Le séminaire Usages des dispositifs sociotechniques numériques (UDSN) initié en 2012/2013 propose de revenir sur quelques concepts fondateurs de l'analyse du numérique, en interrogeant leur généalogie à travers les travaux d'auteurs ayant fait date dans l'histoire de la recherche en sciences de l'information et de la communication (SIC).
Cette troisième année sera consacrée aux approches des usages : bilan et perspectives.

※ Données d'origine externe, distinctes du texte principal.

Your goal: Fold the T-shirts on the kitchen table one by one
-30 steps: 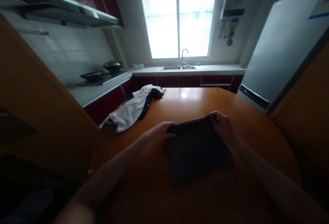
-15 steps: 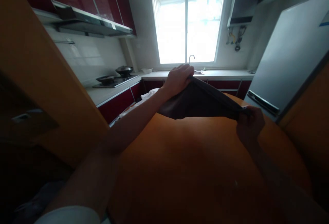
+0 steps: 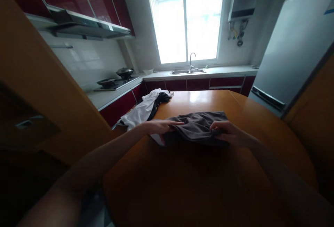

Les deux premières années ont permis de discuter en détail l’œuvre d'un auteur par l'intermédiaire d'un discutant ayant effectué une lecture critique de ses travaux puis d'une discussion avec l'audience focalisée sur les questions d'exploitation de ses travaux dans des cas concrets de recherche.
Ont été ainsi reçus :
- Geneviève Vidal autour des continuités et transformations de la sociologie des usages
- Madeleine Akrich concernant l'approche sociotechnique
- Pierre Mercké en tant que discutant de la journée d'étude sur les usages
- Christian Licoppe en tant que discutant de la journée d'étude sur le dispositif
- Jacques Perriault autour de la logique de l'usage
- Philippe Mallein pour la méthode CAUTIC
- Isabelle Gavillet revenant sur le concept de dispositif.
A été également discutée, la réflexion de Laurence Monnoyer-Smith autour du numéro d'Hermès consacré au concept de dispositif et de l'article de synthèse sur le dispositif, publié dans le Manuel d'analyse du Web.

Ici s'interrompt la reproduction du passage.